Eventually, the task of brushing was complete, and it was time for bed. Skadi let Laurentina tie her hair up again, to keep it from tangling again overnight, and then, without much prompting at all, crawled into bed with Laurentina. Taking her usual spot, furthest from the wall, she waited for Laurentina to get comfortable first, before herself pulling the blankets around both of their shoulders, and snuggling up close to Laurentina. Nose pressed into the crook of Laurentina's neck as she did. It was a simple act, but one that but Laurentina's mind at ease.

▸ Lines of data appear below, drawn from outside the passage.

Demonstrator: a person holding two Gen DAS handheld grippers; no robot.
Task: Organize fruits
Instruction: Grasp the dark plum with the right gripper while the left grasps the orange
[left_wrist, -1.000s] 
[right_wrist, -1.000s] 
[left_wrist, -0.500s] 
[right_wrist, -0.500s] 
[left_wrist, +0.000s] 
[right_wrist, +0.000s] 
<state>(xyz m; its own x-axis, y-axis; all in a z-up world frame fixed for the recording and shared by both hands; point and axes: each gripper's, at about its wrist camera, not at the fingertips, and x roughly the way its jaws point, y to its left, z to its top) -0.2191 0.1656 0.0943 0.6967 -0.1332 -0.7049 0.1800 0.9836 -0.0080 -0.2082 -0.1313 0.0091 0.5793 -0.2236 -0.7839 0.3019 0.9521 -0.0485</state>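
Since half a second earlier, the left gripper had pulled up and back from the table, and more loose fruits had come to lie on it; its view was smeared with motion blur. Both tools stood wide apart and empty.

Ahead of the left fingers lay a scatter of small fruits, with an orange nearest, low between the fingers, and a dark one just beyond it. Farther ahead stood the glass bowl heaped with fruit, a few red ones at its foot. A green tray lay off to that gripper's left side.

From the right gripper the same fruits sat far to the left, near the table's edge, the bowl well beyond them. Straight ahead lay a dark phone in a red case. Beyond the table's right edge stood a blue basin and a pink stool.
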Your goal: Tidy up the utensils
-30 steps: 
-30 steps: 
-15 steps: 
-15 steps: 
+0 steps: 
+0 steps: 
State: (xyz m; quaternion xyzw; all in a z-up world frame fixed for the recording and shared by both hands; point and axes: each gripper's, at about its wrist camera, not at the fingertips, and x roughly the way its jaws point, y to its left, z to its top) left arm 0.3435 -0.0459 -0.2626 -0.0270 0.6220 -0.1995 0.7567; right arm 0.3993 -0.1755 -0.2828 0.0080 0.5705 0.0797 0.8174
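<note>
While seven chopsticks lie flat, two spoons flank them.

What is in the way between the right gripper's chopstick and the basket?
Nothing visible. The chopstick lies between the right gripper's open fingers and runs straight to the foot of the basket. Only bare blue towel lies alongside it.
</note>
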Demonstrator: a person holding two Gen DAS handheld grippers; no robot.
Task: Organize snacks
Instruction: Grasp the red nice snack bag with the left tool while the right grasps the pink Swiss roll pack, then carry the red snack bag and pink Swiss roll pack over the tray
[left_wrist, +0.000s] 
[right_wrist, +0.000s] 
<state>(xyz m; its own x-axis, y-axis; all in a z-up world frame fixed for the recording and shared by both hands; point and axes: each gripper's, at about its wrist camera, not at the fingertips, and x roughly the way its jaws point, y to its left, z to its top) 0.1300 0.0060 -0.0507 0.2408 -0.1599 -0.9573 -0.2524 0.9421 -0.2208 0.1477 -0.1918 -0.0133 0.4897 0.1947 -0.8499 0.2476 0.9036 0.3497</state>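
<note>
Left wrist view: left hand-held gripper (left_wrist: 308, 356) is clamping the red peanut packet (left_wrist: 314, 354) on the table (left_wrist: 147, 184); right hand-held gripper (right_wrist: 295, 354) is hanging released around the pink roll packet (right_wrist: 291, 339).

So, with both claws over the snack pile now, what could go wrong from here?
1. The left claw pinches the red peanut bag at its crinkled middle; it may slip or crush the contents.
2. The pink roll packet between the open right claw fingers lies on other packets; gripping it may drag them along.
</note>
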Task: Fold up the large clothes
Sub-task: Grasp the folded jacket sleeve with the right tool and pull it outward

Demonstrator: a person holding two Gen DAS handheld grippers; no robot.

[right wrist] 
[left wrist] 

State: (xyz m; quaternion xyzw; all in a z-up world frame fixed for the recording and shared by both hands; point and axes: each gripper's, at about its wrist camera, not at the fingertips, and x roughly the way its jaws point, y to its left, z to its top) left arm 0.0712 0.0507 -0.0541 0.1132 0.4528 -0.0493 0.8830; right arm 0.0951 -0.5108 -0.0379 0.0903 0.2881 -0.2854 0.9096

There was something so intimate, so familiar about the act of her lover moving closer to her, snuggling up against her and even intertwining her legs with Laurentina's own, that it felt natural — like the sensation that Laurentina had felt earlier, was completely misread. Laurentina kept the melody from before. Wrapping her arms as best she could around Skadi's shoulders and lacing her fingers into her hair, to scratch gently at Skadi's scalp, giving the most reassuring, and comforting of touches. That she was safe, that she was home, and that most of all, Laurentina was there for her. Something that she couldn't give Skadi while she had been in the hospital. Something that felt ten days overdue. Eleven nights since the dream that Laurentina had where she'd seen Skadi's form so twisted and inhuman compared to the girl who was now in her arms, beginning to snore gently against Laurentina's skin.
It didn't take much longer for Laurentina herself to fall asleep after Skadi started lightly snoring.
Now, falling into a much deeper sleep, Laurentina felt more at ease than she had in the past several nights. Truly at comfort and at peace with her situation, now with the girl she loves in her arms. She drifts into a deep sleep. Its a dreamless sleep, something of a blessing in of itself. She doesn't have thoughts, just a pure blackness that is comforting to her. Even through her sleep, she can still feel the breathing of Skadi against her skin, and the feeling of her fingers lightly tracing along the curve of Skadi's scalp. Trailing down along her hair, giving a gentle brushing to her hair that was more intimate than what she had done earlier with the brush itself. Her fingers were more intimate than any brush.
Laurentina slept, more soundly than she had in the few moments she had managed to doze off in that med-bay chair. And was quite content.
When she woke up, she wasn't greeted with the familiar light of the sun. Instead the moon was further down in the sky, inching closer to the horizon. When she opened her eyes, the room was still dark — but there was an impression in the mattress where she was expecting Skadi to be, her arms wrapped around the shape of her that she thought should be there, but now that her eyes were open, Laurentina felt the absence persistent. One that sent a quick twang of pain through her heart, and a more sustained twinge of panic through her mind. She nearly shot up in bed, until she caught the glinting of something in the room. Moon-like silver, shifting the light from the moon as it slid ever closer to setting on the western horizon out of their window. In the sill of the window, sat Skadi. Her eyes locked, gazing out of the window, at some distant object that slid past on the horizon, or just beyond the horizon itself. Laurentina watched her for minutes that felt like hours, simply as she sat in the window, wearing practically no clothes at all, and bathed in moonlight, with her hair draped down her back. There was something elegant about Skadi, that Laurentina couldn't take her eyes off of her for. She couldn't name that thing even if she tried, so instead she watched as the minutes rolled past.
In those minutes, in the silence of their room, Laurentina could hear the sound of the life-support vents shuttling air dutifully into the room. Keeping fresh air in, and used air out. Eventually, that system — as it always did. Cycled in the morning, switching from the backup supply, to the primary supply to anticipate the higher workload that came with morning, and as operators roused themselves from sleep and into more active states. States that required more fresh air.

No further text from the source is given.